As ASR becomes mainstream and covers an increasing number of use cases, human-machine collaboration will play a key role. The training of the ASR model reflects this well. Today, open source datasets and pre-trained models lower the barrier to entry for ASR vendors. However, the training process is still fairly simple: collect data, annotate data, train model, evaluate results, improve model. But this is a slow process and, in many cases, error-prone due to difficulty in tuning or insufficient data. Garnerin et al. observed that missing metadata and inconsistencies in representation across corpora make it difficult to guarantee equal accuracy in ASR performance, which is also the problem that Reid and Walker tried to solve when developing the metadata standard.

In the future, humans will efficiently supervise ASR training through intelligent means and play an increasingly important role in accelerating machine learning.
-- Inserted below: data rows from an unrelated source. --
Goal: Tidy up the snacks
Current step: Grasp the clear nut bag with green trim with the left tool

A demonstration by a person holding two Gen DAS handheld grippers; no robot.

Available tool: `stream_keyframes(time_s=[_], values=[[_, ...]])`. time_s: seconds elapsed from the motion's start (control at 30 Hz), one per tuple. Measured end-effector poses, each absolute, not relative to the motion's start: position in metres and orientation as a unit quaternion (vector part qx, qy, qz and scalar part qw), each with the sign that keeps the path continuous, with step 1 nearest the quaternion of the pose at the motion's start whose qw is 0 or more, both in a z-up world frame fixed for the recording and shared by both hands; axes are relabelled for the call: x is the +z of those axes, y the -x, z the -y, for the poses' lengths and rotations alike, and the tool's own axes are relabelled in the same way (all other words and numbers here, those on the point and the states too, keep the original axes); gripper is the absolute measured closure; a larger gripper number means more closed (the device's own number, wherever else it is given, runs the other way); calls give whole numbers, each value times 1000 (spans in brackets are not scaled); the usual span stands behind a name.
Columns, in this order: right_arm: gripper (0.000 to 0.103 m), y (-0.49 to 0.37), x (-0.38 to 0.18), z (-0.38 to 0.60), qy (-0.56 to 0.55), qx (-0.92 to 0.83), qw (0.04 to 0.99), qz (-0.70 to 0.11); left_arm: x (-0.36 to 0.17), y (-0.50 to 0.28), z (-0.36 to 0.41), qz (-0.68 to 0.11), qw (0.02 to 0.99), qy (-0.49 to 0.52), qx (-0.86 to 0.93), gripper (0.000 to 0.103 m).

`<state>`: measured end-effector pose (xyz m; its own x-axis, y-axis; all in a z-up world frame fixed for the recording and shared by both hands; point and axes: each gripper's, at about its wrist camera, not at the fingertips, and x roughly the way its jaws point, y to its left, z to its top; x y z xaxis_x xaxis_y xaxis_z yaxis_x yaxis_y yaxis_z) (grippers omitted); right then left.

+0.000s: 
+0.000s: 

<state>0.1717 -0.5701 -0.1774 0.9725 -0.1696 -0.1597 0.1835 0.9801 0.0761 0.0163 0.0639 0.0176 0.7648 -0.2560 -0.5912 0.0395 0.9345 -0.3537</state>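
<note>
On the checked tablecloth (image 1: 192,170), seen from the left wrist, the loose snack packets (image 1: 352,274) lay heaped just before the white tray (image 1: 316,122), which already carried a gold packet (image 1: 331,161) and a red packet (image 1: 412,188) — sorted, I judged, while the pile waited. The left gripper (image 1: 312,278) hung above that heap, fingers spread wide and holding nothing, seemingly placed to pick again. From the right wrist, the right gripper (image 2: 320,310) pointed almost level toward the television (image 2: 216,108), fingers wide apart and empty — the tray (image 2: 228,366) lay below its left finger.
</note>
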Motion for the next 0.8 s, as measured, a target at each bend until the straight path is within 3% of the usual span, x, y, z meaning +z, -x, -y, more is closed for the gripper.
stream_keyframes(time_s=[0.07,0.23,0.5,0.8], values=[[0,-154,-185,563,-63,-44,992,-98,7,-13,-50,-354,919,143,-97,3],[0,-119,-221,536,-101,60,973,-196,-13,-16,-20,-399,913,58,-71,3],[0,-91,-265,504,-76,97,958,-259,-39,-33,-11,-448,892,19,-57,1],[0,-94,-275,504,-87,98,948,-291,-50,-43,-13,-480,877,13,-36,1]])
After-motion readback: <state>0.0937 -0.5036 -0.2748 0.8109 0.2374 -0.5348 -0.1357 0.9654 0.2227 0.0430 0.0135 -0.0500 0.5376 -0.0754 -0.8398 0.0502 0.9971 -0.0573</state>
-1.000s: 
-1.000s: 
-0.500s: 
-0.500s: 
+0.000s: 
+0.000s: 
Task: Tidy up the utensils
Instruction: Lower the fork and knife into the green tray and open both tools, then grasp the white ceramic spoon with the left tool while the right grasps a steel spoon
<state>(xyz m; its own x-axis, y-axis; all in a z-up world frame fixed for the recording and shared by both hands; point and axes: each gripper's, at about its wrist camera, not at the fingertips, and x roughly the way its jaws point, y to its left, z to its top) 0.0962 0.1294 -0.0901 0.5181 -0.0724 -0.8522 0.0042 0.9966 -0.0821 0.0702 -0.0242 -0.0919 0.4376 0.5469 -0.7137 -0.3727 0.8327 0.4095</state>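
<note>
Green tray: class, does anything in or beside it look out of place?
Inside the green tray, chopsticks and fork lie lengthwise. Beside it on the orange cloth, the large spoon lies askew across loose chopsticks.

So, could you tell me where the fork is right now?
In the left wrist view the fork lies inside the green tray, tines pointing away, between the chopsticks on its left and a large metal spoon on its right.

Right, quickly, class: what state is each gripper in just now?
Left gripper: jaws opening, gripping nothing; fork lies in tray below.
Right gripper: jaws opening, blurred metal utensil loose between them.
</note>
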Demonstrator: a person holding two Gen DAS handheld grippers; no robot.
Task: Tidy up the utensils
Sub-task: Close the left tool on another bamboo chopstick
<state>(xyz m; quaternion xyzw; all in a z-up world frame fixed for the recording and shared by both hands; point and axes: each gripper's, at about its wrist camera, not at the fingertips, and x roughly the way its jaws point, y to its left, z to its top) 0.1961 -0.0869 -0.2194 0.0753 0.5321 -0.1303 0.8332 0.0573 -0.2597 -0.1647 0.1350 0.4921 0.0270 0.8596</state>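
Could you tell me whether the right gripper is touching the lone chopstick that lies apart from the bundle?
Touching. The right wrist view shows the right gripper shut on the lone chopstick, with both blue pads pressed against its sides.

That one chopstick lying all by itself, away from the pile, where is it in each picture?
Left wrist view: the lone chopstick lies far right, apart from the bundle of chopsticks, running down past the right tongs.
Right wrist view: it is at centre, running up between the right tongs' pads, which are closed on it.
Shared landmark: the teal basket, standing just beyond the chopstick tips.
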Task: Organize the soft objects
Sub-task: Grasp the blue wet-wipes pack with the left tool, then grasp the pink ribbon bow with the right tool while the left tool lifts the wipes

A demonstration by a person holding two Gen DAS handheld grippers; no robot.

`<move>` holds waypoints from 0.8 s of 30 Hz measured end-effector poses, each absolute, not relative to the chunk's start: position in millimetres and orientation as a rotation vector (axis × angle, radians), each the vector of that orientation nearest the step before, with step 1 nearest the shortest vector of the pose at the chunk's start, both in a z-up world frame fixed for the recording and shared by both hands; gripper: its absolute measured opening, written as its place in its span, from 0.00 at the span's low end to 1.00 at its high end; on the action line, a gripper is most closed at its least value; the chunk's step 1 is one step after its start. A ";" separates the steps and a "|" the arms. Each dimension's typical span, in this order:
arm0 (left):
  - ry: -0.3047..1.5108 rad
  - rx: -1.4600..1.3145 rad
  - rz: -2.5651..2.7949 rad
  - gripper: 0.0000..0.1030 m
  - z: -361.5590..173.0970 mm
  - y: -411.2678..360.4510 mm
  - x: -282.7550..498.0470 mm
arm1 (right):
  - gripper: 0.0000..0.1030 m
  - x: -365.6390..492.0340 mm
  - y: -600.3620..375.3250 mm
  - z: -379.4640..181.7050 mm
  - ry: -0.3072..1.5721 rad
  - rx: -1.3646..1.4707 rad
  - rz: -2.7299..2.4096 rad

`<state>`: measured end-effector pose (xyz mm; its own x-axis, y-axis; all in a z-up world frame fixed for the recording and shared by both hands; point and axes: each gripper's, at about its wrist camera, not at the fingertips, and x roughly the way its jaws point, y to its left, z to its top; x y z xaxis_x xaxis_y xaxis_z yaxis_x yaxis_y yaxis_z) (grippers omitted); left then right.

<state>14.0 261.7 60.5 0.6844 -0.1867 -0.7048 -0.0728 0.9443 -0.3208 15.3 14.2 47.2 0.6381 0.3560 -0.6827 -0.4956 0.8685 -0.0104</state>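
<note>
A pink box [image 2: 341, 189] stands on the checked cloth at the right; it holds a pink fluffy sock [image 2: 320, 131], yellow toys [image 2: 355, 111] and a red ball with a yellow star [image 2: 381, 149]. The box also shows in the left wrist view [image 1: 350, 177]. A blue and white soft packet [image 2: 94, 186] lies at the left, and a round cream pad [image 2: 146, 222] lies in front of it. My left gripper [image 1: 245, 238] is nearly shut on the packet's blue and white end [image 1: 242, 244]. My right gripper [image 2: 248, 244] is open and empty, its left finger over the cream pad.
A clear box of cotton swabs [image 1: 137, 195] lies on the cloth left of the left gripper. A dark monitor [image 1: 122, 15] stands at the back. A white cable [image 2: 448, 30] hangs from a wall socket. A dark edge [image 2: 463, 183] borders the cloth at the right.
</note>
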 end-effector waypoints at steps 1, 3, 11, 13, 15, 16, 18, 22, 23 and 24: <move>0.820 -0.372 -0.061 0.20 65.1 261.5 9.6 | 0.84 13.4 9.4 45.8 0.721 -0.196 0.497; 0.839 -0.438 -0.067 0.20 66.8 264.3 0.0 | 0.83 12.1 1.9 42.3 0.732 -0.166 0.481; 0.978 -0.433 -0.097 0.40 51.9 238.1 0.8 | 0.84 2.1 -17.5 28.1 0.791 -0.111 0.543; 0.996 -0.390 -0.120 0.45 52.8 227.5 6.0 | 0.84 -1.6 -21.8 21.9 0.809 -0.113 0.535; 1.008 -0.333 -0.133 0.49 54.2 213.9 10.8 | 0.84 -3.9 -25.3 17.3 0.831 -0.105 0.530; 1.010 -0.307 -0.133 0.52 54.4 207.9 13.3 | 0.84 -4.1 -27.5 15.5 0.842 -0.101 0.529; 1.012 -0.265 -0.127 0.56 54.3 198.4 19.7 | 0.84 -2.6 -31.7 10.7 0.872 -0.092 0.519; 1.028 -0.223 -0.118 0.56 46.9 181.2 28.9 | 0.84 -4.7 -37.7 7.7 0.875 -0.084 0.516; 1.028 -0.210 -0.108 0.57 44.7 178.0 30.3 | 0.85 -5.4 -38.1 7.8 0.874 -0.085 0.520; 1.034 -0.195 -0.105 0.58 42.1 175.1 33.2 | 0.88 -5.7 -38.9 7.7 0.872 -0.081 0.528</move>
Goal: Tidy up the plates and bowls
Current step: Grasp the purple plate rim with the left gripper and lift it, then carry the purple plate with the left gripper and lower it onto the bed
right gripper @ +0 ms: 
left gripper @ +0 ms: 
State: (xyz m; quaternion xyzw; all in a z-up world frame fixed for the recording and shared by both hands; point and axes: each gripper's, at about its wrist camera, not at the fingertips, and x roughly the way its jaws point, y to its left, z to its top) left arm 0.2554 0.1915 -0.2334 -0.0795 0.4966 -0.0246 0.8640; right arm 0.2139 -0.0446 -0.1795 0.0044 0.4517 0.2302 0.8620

Human-in-the-loop approaches place human reviewers in the machine learning/feedback loop, allowing for continuous review and adjustment of model results. This will make machine learning faster and more efficient, resulting in higher quality output. Earlier this year, we discussed how improvements to ASR would allow Rev's human transcribers (called "Revvers") to make post-editing ASR drafts, making them more productive. Revver's transcription can be directly input into the improved ASR model, forming a virtuous cycle.

One area where human language experts remain integral to ASR is inverse text normalization (ITN), where they convert recognized strings (like "five dollars") into their expected written form (like " $5”). Pusateri et al. proposed a hybrid approach using "hand-made grammar and statistical models", and Zhang et al. continued along these lines by constraining RNNs with hand-crafted FSTs.

5. Responsible ASR

“As with all AI systems, future ASR systems will adhere to stricter AI ethics principles so that the system treats everyone equally, has a higher degree of explainability, is accountable for its decisions, and respects the privacy of users and their data.”

未来十年，AI 语音识别将朝着这五个方向发展

Future ASR Systems The four principles of AI ethics will be followed: fairness, explainability, respect for privacy and accountability.

Fairness: Fair ASR systems recognize speech regardless of the speaker’s background, socioeconomic status, or other characteristics. It is worth noting that building such a system requires identifying and reducing biases in our models and training data. Fortunately, governments, NGOs, and businesses are already working to create the infrastructure to identify and mitigate bias.

Interpretability: ASR systems will no longer be "black boxes": they will interpret data collection and analysis, model performance and output processes as required. This additional transparency requirement allows for better human oversight of model training and performance. Like Gerlings et al., we view interpretability from the perspective of a range of stakeholders (including researchers, developers, customers, and in Rev's case, transcriptionists). Researchers may want to know the reason for outputting erroneous text in order to mitigate the problem; while transcriptionists may want some evidence of why ASR thinks that way to help them evaluate its effectiveness, especially in noisy situations where ASR may be more efficient than People "hear" better. Weitz et al. took important first steps toward interpretability for end users in the context of audio keyword recognition. Laguarta and Subirana have incorporated clinician-guided interpretation into a speech biomarker system for Alzheimer's disease detection.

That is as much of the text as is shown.